=== Instructions for the task ===
Copy out all lines from the entries below in which "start" occurs.

Stored records
↓

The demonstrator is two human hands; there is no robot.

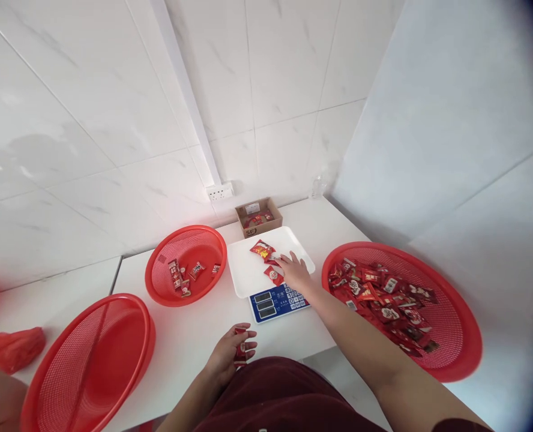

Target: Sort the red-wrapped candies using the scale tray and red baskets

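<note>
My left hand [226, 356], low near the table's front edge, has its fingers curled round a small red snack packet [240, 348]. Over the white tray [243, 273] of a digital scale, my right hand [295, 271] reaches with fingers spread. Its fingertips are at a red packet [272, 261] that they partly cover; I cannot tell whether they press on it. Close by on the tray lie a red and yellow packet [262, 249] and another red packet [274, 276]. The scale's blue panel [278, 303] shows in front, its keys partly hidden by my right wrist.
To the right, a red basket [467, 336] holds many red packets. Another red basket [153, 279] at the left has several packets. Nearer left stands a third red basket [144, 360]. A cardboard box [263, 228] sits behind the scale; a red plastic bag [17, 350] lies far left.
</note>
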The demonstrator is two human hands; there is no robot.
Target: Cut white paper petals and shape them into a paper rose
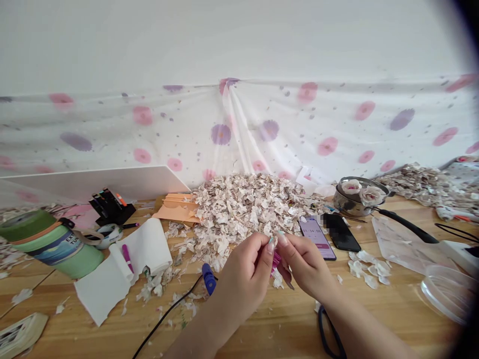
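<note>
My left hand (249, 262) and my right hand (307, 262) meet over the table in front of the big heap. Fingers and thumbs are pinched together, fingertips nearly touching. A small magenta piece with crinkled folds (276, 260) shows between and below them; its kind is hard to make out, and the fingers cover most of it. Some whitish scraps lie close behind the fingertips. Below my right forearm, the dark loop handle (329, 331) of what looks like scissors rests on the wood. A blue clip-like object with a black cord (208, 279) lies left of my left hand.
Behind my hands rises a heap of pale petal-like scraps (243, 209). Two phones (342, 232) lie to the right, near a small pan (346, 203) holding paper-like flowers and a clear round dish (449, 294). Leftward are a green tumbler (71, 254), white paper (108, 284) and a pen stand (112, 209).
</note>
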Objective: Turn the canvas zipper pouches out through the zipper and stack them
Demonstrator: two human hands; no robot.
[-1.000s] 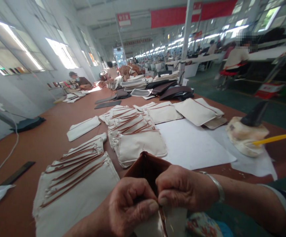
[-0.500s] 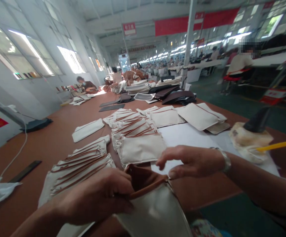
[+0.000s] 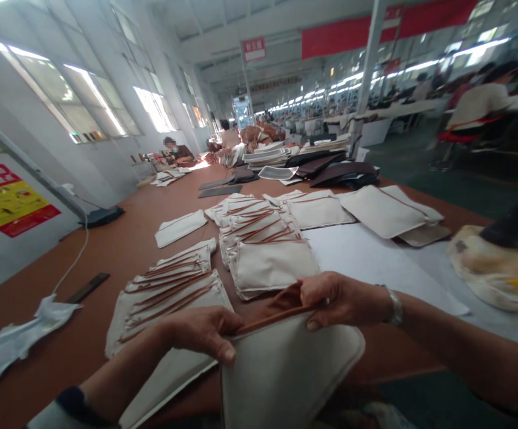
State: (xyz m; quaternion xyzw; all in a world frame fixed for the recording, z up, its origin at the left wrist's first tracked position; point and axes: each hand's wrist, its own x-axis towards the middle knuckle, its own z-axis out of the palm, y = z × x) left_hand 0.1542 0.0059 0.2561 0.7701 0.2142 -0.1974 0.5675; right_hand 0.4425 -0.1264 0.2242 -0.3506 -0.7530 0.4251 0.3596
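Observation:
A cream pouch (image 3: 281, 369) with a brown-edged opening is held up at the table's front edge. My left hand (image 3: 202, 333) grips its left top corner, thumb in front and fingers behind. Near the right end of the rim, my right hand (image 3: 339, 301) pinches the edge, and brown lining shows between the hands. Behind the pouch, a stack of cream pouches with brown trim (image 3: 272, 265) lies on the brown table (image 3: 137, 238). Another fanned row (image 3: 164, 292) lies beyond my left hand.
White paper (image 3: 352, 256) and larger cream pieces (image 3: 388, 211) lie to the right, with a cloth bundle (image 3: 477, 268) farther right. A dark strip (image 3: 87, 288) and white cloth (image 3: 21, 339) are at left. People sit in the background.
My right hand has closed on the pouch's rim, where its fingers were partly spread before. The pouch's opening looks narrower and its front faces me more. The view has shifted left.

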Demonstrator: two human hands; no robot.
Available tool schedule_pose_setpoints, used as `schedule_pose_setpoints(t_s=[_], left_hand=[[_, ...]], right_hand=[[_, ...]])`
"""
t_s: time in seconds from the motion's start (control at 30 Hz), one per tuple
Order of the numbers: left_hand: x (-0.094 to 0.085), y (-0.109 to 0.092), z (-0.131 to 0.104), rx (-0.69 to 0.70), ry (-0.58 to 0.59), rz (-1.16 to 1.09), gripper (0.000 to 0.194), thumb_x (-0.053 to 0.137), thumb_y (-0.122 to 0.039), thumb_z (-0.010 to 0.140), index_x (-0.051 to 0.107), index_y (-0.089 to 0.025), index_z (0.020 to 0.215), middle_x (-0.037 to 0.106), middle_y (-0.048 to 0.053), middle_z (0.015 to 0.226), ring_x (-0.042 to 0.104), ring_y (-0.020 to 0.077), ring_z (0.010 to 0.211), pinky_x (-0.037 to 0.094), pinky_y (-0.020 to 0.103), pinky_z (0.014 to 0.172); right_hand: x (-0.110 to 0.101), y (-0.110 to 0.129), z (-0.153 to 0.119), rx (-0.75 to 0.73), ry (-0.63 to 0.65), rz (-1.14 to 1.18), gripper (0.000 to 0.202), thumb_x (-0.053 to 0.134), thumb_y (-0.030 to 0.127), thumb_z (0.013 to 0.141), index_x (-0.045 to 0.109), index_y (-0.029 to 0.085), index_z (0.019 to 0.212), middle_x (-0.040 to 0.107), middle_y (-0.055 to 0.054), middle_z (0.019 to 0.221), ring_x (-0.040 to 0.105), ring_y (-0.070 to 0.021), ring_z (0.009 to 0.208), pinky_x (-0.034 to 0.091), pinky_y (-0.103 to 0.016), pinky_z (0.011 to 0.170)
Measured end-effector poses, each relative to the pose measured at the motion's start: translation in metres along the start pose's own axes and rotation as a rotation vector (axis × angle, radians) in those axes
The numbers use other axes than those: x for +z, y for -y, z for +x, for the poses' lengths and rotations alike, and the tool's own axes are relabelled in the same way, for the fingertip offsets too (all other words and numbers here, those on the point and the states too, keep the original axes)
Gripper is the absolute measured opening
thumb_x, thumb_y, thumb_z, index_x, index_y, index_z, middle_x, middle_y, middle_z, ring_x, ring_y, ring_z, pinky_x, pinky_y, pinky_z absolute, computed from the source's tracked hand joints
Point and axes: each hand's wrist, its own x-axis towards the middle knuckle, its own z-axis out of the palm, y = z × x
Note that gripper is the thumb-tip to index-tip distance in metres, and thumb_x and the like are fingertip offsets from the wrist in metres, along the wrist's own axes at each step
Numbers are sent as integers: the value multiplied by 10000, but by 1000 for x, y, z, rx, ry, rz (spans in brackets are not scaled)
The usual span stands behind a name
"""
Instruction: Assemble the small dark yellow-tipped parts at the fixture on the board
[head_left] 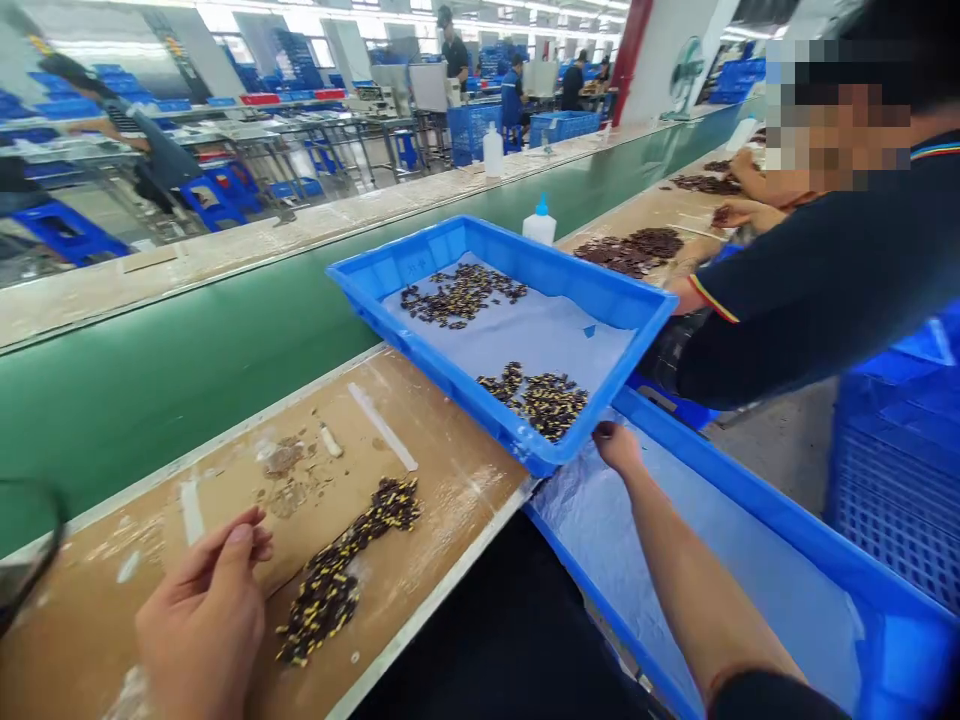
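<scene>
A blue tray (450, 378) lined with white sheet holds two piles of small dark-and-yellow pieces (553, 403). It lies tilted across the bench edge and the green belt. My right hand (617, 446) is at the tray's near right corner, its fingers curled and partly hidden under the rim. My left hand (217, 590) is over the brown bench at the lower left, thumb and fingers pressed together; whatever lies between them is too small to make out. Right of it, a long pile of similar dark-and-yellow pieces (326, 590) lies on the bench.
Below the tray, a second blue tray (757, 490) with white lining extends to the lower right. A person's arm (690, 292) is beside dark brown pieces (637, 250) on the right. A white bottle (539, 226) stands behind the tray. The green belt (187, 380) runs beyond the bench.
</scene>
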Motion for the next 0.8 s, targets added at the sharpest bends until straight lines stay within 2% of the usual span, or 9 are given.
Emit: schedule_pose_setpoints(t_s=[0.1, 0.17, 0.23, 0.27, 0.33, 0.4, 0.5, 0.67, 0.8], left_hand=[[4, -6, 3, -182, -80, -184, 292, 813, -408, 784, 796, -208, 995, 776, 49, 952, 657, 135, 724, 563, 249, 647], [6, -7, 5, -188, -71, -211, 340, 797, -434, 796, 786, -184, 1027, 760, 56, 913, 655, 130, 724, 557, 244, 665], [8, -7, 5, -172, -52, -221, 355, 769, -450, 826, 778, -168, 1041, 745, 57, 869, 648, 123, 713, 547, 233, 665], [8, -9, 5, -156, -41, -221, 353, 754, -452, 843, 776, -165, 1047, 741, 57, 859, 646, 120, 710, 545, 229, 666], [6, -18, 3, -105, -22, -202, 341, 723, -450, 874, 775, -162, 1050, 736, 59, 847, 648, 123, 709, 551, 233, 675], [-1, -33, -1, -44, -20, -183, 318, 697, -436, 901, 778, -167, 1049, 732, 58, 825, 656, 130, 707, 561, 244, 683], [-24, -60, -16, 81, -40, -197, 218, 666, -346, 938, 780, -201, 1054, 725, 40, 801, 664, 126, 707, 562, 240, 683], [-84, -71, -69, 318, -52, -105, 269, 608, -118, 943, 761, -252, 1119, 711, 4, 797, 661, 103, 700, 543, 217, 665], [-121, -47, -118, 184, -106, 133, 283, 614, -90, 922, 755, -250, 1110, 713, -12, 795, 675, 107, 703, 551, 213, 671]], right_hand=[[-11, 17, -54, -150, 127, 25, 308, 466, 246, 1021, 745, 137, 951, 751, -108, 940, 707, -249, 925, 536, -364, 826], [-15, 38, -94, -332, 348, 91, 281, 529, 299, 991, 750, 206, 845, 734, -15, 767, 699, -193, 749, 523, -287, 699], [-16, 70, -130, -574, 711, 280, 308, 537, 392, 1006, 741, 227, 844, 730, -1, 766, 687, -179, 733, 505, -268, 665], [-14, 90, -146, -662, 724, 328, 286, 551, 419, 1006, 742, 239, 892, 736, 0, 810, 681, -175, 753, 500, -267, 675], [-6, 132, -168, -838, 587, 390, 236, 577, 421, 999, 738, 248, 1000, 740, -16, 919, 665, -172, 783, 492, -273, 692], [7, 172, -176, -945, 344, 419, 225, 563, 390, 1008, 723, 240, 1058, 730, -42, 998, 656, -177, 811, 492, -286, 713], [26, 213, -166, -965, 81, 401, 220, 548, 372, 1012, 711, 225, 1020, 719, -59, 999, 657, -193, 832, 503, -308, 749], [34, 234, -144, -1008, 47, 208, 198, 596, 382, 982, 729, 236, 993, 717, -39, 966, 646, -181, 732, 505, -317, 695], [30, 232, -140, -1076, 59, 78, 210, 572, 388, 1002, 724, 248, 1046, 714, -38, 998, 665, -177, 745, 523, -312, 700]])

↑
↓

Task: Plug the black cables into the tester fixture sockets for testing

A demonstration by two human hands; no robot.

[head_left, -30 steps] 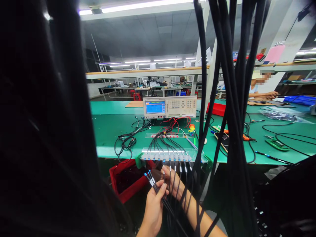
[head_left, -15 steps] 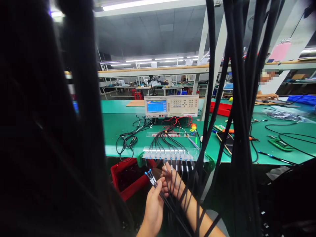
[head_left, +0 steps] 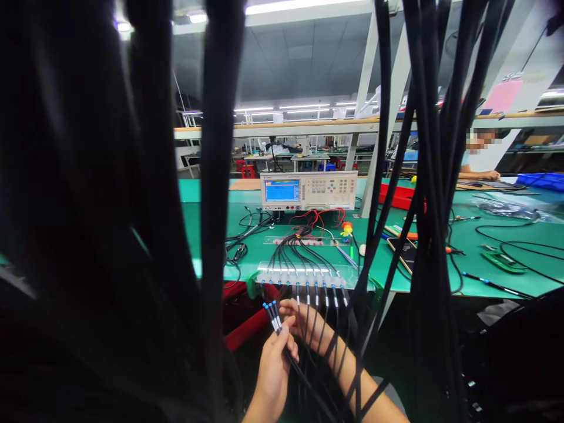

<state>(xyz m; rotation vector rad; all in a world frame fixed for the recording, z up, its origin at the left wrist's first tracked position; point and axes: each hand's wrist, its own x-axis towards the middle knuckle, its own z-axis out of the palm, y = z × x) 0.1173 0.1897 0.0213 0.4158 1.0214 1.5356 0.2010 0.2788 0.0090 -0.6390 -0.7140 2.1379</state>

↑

=== Task response ===
t_s: time in seconds from the motion's start (control at 30 Hz), one per tuple
Measured end-effector poses, each relative to the pose measured at the motion's start: translation in metres along the start pose's own axes and rotation as a rotation vector (axis × angle, radians) in those axes

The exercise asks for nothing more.